Bu nedenle, “İstilahi mana yani anlam hamallığı yapan her bir söz/lafız ya da kelimeyi” aynen Kur’an ve Sünnette geçen yani kastedilen manada kullanmak bize farz kılındı.

İşte bununla ilgili ayet şudur:

Ey iman edenler “Raina” (bizi gözet) demeyin, “unzurna” (bize bak) deyin ve dinleyin. (Bakara suresi 104)

Sahabeler, Peygamber’(sas) in nasihatlerinden daha çok yararlanmak için ona, “Raina ya Resulullah (bizi gözet)”, diyorlardı.

Yahudiler ise, bu ifadeyi İbranice’de hakaret ifade eden bir anlamda kullanıyorlardı.

O sebeple ayet, müminlerden; “Raina” yerine yine, “Bize de bak, Bizi de gözet” anlamındaki, “Unzurna” ifadesini kullanmalarını istemiştir.

Böylelikle Yahudilerin hakaretine fırsat verilmemiş, aynı mana hammallığı yapan “Unzurna” kelimesi, Sahabeler tarafından kullanılmaya başlanmıştır.

İşte bu ayet bizlere, kelimeleri yerli yerinde, manasına vakıf olarak ve bilerek kullanmayı emretmektedir. Çünkü her söz, her lafız ve her kelime, sahibini sorumlu tutar.

Ebu Zer (ra)'den rivayet edildiğine göre Resulullah (sas) şöyle buyurdu:

"Kim bir adamı ey kafir diye çağırır veya ona ey Allah'ın düşmanı derse, o adam da böyle değilse, bu söz, söyleyenin kendisine döner." (Buhârî, Edeb 44)

Bakın bir lafız, bir söz olarak “kafir” kelimesi, başımıza ne işler açabiliyor.

Bu minval üzere bir makale kaleme almış olan Aysel Gürgen kardeşimin bir yazısını aşağıda sizlerle paylaşıyor, “seçerek kelimeleri kullanma”nın da bir kulluk görevi olduğunu ve bundan da hesaba çekileceğimizi sizlere hatırlatıyorum.

Kardeşiniz Bekir Yetginbal

Yaratana Kurban    /    Yazan: Aysel Gürgen

“Kurban olayım seni yaratana” demişti arife bir hanım teyze, beni sevgiyle bağrına basarken. O anda gerçek, anlamına kavuşmuştu idrakimde kurban olmak kavramı.

Kurban olmak, denilince hep çocukluğumda zihnime yerleşmiş olan kurban bayramlarının bildik sahnesi gözümde canlanır. Yerde boğazlanmış koyun gelir aklıma.
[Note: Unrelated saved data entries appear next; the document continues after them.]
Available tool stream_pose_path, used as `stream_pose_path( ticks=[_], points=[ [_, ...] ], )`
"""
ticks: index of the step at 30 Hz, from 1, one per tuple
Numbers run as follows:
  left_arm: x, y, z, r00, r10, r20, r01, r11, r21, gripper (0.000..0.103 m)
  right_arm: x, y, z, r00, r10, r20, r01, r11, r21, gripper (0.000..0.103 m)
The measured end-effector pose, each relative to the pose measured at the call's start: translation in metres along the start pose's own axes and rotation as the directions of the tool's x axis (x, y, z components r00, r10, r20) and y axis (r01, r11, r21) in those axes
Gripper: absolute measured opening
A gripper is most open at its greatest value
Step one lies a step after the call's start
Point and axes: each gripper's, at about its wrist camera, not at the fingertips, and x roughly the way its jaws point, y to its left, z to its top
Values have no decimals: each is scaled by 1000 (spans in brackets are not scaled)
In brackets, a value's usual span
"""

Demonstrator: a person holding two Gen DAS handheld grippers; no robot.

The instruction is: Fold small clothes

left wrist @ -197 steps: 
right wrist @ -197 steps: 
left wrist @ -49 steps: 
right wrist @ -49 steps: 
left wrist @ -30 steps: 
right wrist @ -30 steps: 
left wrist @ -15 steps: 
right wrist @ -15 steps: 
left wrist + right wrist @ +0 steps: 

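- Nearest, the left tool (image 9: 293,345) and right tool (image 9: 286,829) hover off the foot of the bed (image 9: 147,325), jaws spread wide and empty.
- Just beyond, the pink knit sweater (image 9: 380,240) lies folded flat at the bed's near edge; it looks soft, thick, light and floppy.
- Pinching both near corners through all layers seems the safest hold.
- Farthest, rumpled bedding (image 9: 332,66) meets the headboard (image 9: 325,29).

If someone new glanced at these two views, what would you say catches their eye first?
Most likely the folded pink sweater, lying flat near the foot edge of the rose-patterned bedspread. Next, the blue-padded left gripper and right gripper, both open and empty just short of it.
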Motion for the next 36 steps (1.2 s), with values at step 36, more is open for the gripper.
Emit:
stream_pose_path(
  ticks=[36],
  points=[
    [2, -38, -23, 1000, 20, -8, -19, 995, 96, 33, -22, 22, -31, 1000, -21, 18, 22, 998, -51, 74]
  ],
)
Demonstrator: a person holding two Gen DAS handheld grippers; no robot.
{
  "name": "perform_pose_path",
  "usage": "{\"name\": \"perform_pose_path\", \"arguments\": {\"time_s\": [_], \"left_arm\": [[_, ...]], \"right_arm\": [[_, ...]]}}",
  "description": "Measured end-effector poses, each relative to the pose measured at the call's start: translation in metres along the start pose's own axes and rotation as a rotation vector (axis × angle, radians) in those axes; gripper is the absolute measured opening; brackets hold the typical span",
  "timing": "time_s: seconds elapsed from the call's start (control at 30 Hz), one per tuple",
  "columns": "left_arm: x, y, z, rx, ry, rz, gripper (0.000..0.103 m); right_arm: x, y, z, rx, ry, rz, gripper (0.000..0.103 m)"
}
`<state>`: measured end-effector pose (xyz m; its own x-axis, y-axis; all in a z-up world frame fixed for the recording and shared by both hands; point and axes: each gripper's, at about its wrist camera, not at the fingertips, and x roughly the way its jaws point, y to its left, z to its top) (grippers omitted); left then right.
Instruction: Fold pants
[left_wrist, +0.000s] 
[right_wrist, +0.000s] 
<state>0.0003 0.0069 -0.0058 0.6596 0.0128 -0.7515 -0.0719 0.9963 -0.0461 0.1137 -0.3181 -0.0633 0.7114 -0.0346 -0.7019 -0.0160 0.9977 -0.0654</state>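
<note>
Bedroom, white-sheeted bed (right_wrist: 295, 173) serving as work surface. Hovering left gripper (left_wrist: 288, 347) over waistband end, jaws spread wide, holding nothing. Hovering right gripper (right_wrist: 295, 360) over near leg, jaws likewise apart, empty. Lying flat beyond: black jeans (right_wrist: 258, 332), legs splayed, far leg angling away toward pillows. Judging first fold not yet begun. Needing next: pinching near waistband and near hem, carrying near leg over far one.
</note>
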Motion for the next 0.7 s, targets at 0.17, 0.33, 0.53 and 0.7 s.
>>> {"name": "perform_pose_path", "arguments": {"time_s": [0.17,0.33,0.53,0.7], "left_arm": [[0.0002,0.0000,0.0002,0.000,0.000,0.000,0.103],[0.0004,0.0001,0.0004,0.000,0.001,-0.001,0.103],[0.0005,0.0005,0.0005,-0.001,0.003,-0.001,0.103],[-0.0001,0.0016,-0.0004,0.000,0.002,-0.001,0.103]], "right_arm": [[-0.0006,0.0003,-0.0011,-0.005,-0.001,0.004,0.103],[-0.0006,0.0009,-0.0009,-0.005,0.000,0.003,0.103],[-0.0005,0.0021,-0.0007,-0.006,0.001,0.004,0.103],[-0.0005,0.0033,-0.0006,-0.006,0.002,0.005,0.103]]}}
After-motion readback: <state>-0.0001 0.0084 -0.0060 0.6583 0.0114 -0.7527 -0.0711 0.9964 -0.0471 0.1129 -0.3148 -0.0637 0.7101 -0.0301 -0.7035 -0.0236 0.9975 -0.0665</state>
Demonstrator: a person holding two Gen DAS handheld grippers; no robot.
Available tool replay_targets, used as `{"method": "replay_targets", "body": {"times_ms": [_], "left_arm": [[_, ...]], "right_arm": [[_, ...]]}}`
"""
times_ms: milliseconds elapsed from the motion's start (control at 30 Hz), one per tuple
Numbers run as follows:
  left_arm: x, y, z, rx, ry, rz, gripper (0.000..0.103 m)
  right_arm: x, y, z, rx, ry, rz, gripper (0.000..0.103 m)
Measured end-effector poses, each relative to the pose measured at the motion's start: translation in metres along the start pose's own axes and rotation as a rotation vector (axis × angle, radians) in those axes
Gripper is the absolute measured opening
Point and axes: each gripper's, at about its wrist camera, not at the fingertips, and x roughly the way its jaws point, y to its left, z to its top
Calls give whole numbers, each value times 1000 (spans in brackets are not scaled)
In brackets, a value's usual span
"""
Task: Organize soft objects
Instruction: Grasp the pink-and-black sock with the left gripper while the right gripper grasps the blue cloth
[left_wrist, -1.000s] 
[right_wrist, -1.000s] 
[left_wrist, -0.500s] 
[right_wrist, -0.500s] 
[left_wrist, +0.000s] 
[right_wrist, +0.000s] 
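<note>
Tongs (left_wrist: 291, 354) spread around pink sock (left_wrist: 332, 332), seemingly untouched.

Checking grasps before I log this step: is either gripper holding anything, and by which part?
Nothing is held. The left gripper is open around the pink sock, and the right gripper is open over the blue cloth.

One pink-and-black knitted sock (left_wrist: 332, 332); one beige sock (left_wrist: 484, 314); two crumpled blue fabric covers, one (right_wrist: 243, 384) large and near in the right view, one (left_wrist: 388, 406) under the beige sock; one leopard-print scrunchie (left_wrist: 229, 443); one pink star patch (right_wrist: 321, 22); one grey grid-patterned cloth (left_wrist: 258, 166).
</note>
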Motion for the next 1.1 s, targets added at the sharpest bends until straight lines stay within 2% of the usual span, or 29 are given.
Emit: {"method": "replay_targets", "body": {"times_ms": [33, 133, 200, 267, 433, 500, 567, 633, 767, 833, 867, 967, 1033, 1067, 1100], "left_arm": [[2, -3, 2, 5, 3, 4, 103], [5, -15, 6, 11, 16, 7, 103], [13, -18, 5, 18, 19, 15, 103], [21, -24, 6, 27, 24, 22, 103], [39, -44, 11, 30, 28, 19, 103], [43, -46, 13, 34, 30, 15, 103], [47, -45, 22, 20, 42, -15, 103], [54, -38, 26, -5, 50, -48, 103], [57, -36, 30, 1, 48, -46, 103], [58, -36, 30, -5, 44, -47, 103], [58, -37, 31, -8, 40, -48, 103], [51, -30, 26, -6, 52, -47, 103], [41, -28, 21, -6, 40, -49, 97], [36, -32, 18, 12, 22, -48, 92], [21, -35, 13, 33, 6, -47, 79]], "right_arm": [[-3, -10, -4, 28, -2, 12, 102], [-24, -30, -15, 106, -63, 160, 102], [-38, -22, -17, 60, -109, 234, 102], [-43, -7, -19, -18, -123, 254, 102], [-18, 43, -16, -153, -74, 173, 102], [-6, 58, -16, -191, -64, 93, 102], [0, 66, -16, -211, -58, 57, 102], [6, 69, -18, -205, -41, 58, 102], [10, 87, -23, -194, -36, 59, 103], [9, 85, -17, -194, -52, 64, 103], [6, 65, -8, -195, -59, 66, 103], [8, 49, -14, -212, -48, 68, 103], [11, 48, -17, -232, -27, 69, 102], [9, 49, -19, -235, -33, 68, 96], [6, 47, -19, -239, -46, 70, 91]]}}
Oysaki onun adı, “nahr” idi Arapça’ da.

Ona ‘kurban’ adını biz takmışız. Asıl anlamı “Yakınlık” olan bu kelimeyi, ona takışımızın sebebi ise ‘Yaratana kurban’ lığı yani Yaratana yakınlığı sağladığı içinmiş.

Bunları çeşitli kitap, dergi vs.lerden okuyup öğrenmiştim. Öğrenmiştim amma, o güne kadar hakkıyla kavrayamamışım meğer.

Çok hoşuma gitmişti bu söz.

Gerçi buna benzer kullanımlarına çok rastlamıştım bu sözün “Kurban olayım sana” “Kurban olsun ona anası, nenesi vs..” şeklinde kullananlara rastlamıştım.

Bu teyzenin söyleyişinde daha farklı bir incelik vardı.

Bu gözümden kaçmamıştı. ”Kurban olayım seni YARATANA”

Güzellik buradaydı; bana değil beni yaratana kurban olmayı diliyordu.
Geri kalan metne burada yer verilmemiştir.